• Plenary speakers

  • Naomi J. Halas, Rice University, USA
    "From Faraday to tomorrow: light-based applications for gold nanoparticles"
    Research topics: nano-optics and plasmonics; applications in biomedicine, chemical sensing, optoelectronics
    Halas is one of the pioneering researchers in the field of plasmonics, creating the concept of the “tunable plasmon” and inventing a family of nanoparticles with resonances spanning the visible and infrared regions of the spectrum. She pursues fundamental studies of coupled plasmonic systems as well as applications of plasmonics in biomedicine, optoelectronics, chemical sensing, photocatalysis, and most recently in solar energy and sustainability, with ‘solar steam’ technology. She is co-founder of Nanospectra Biosciences, a Houston-based company developing photothermal therapies for cancer and other diseases based on her nanoparticles, currently in multiple clinical trials, and is currently transferring other technologies from her laboratory.
    >> Naomi J. Halas
  • Antonio Echavarren, ICIQ Tarragona, Spain
    “Gold-complexes for the synthesis of bioactive compounds”
    Research topics: gold complex synthesis, homogeneous catalysis and synthesis organic and biomolecules
    The most important contributions of his group have been in the area of homogeneous gold catalysis, where they have established the basis for the mechanistic understanding of the reactions of alkynes with alkenes that have guided the discovery of many new transformations, which have been applied in the context of the total synthesis of biologically relevant natural products and molecules of interest in material science. His group has also introduced new gold catalysts that are used routinely by many research groups.
    >> Antonio M. Echevarren
  • Maria Flytzani-Stephanopoulos, Tufts University, USA
    "Heterogeneous Catalysis by Gold: from nanoparticles to single-atom catalysts"
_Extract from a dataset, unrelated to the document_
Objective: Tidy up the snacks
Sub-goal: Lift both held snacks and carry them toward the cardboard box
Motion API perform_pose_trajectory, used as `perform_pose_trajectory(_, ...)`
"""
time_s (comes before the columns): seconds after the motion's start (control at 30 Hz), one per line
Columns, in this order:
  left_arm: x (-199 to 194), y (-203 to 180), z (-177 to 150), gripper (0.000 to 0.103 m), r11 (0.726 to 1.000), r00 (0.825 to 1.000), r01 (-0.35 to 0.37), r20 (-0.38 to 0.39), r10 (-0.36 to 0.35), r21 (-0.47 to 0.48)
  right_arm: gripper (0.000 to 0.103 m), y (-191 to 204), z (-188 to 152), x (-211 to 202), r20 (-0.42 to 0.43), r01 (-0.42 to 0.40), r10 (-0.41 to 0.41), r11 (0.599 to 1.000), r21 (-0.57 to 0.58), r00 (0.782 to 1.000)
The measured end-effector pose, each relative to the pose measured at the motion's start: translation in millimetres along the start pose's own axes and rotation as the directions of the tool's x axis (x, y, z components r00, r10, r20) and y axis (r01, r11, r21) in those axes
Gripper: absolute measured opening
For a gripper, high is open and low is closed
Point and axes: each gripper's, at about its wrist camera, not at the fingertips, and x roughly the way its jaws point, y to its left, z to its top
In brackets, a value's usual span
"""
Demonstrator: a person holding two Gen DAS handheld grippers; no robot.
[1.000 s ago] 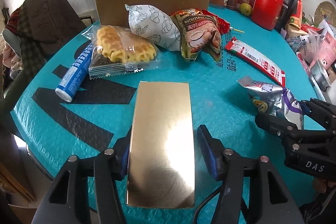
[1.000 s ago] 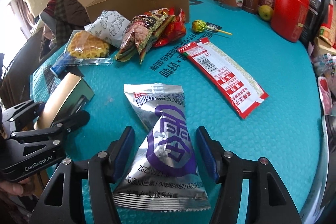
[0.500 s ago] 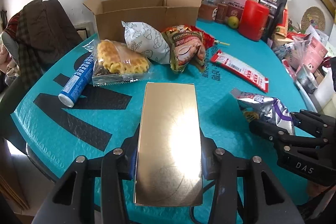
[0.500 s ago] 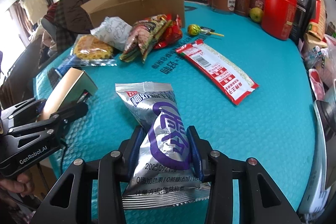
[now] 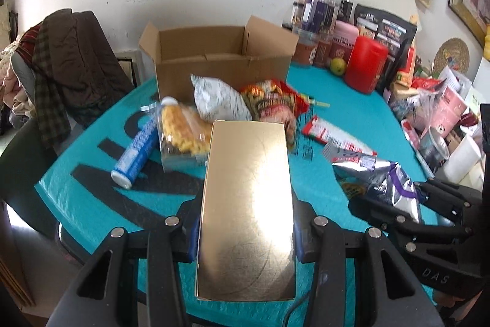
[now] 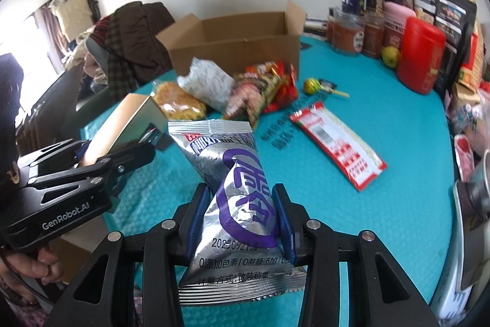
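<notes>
My left gripper (image 5: 245, 232) is shut on a shiny gold box (image 5: 246, 204), held clear above the teal table (image 5: 352, 118). The same box (image 6: 128, 121) shows at the left of the right wrist view, in the left gripper (image 6: 122, 155). My right gripper (image 6: 240, 219) is shut on a silver snack packet with purple print (image 6: 232, 173), pinched at its middle and lifted. From the left wrist view that packet (image 5: 379, 180) hangs in the right gripper (image 5: 407, 204) at the right. An open cardboard box (image 5: 220, 57) stands at the table's far side.
Before the cardboard box (image 6: 245, 42) lie a waffle pack (image 5: 183, 131), a white bag (image 5: 217, 103), red-green snack bags (image 5: 272, 103), a blue tube (image 5: 134, 152), a red-white sachet (image 6: 337, 146) and a lollipop (image 6: 312, 85). Jars and a red canister (image 6: 419, 57) crowd the far right. A coat-draped chair (image 5: 64, 57) stands left.
Both grippers closed on their items, the left on the gold box, the right on the silver packet, and lifted them off the table toward the cardboard box.
</notes>
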Motion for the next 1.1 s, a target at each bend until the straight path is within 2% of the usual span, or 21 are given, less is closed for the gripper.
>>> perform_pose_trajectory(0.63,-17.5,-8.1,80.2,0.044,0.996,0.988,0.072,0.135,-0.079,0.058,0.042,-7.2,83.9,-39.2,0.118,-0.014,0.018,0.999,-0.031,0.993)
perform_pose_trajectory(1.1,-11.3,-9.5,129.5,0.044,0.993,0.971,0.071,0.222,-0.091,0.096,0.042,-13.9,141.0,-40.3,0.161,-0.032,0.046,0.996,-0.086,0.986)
    Research topics: Nanoscale Gold Catalysts, Fuel Processing for Hydrogen production, Single Atom Catalysts for Selective Hydrogenation and Oxidation Reactions
    Prof. Maria. Flytzani-Stephanopoulos directs the Nano Catalysis and Energy Laboratory at Tufts University, which focuses on the design, synthesis, and mechanistic investigations of heterogeneous catalysts from nanoparticles to the single atom limit. Tailoring catalyst designs to improve both activity and selectivity translates into energy- and cost-efficient processes. Pioneering work from her lab has demonstrated the use of single atom monometallic catalysts and single atom alloys for a number of selective oxidation and hydrogenation reactions. With due attention to active site stability, these findings may lead to industrial catalysts with efficient and sustainable use of precious metals, improved product yields and reduced carbon footprint.
    >> Maria Flytzani-Stephanopoulos
  • David Thomson Memorial Lecture

  • Georges Calas, Université Pierre et Marie Curie, Paris, France
    “From gold nuggets to "invisible" gold: how the coordination chemistry of gold demonstrates its diversity in geological systems”
    Research topics: mineralogy, mineral resources and sustainable development, structure-property relationships in materials, solid-state spectroscopy
    His scientific activities concentrate on integrating spectroscopic and structural methods to understand disordered materials, including structure-property relationships in natural minerals and synthetic materials. The outcome concerns the crystal chemistry of minor elements in minerals, the structure and properties of glasses, radiation damage and radiogenic waste, and environmental mineralogy. Additional expertise concerns mineral resources and sustainable development.